Promoting unpolluted energy: what music can do for T&T


One sometimes comes across facts containing intense ‘human interest’ stories in law reports. The United Kingdom Supreme Court recently decided a case concerning publication of a biography.

Photo: Court hammer.
Photo: Court hammer.

The book is called “Instrumental.” James Rhodes, the concert pianist, author and television filmmaker, is the author.

He describes in graphic detail the brutal sexual abuse, which he suffered from the age of six and its devastating physical, mental and emotional consequences. He uses very strong language because he believes it wrong to call what happened to him merely “abuse.”

The Court quoted liberally from the book in the course of arriving at its decision whether the author’s son, aged twelve, should be permitted—in litigation brought by his mother—to obtain an injunction to prevent publication of the book on the grounds that publication could be likely to cause him psychological harm.


The Court decided against any restraint on the free speech contained in the book. It did so on the basis that the author had a legitimate interest in telling his story to the world at large in the way he wished to tell it and that the wider public had a corresponding interest in hearing his story, remarking that “freedom to report the truth is a basic right to which the law gives a very high level of protection.”

In one graphic passage describing the effects of the forced sexual attentions that he received, quoted in the judgment, Rhodes says this: “I went, literally overnight, from a dancing, spinning, gigglingly alive kid who was enjoying the safety and adventure of a new school, to a walled-off, cement shoed, lights out automaton. It was immediate and shocking like happily walking down a sunny path and suddenly having a trap door open and dump you into a freezing cold lake.”

Photo: British pianist James Rhodes. (Copyright UK Guardian)
Photo: British pianist James Rhodes.
(Copyright UK Guardian)

The author found a degree of sanity and stability through music and I will return to what he says about music. First we should heed the author’s description of the personal destruction that is the consequence of perverted interference with human life, particularly in the context of recently reported disturbing trends in child abuse and human trafficking.

Much has been written about the healing power of music. For over a decade I have tried to promote the use of our performing arts and the panyard location as instruments of social engineering, having written only last week that prescribing draconian punishment alone will not solve our rampant violent crime problem, even if miraculously the police can catch the offenders.

In a column entitled Magnificent Monday, (pages 617 -618 The Daly Commentaries), I wrote of an annual occasion which demonstrates that the musical genius of pan has triumphed and taken its people forward from so-called depressed areas into the affection of a wider and diverse community and I emphasised the musical gifts of the descendants of slavery and indenture.

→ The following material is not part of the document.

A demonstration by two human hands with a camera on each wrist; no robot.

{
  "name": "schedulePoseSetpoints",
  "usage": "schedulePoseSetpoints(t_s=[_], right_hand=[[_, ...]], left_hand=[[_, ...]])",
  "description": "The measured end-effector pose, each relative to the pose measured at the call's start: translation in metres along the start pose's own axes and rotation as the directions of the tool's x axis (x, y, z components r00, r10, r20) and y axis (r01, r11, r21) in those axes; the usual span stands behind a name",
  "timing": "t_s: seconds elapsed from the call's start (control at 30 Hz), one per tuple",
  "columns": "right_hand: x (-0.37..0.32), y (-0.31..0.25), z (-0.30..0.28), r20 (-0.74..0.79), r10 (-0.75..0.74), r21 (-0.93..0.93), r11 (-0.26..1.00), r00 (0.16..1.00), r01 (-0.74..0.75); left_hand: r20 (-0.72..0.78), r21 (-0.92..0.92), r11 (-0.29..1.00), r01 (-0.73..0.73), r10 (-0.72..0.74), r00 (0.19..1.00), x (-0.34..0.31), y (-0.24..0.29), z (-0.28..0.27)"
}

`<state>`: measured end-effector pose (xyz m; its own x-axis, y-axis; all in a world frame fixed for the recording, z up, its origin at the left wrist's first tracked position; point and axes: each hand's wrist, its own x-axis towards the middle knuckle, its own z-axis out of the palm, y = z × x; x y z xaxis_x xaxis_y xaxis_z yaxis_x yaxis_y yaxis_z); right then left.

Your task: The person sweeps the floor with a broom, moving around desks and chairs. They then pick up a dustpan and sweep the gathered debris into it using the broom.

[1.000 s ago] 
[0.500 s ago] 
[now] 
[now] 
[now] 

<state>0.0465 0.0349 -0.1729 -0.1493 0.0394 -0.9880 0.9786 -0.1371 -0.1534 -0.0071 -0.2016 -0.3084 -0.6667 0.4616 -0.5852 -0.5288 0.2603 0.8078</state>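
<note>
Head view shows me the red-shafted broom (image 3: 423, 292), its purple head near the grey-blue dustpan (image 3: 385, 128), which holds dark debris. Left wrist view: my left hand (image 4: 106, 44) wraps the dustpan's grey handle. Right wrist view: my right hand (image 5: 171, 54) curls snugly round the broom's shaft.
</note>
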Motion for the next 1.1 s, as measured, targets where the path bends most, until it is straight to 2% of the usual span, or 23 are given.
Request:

I was greatly moved when I read the belief of the author of Instrumental, whose young life was shattered, that “music has, quite literally saved my life, and, I believe, the lives of countless others. It has provided company where there is none, understanding where there was confusion, comfort where there is distress, and sheer unpolluted energy where there is a hollow shell of brokenness and fatigue.”

Photo: Trinidad and Tobago's own steelpan. (Courtesy Ministry of Planning)
Photo: Trinidad and Tobago’s own steelpan.
(Courtesy Ministry of Planning)

This is another robust testimony in support of the capacity of arts and music to soothe the potentially savage breasts of our ill-treated youth and to illustrate their value in promoting a constructive life over youthful death by guns and drugs.

I link what I am writing this week to many of the noble sentiments that have been seen and heard over broadcast media arising from the terror attacks in Paris, particularly those testimonies from the victims and survivors.

One of the hundreds of Parisians lining up to donate blood explained her presence there by saying: “people just need the right opportunity to get involved.”

For years many of us have pleaded with the various political executives to support and broaden the opportunity for our youngsters to get involved in arts and music.

It is uplifting to contrast the “unpolluted energy” of ambition, accomplishment and survival of those who persist in civilised pursuits with the polluted energy of the nasty political struggles from which the recent elections has not brought us even a moment’s respite.

Photo: Paris is in mourning after terrorist attacks on Friday November 13. (Copyright AFP 2015/Kenzo Tribouilard)
Photo: Paris is in mourning after terrorist attacks on Friday November 13.
(Copyright AFP 2015/Kenzo Tribouilard)

Another Parisian, one who came out of the Bataclan theatre alive, said: “I have cheated death.  Why can’t we love each other?”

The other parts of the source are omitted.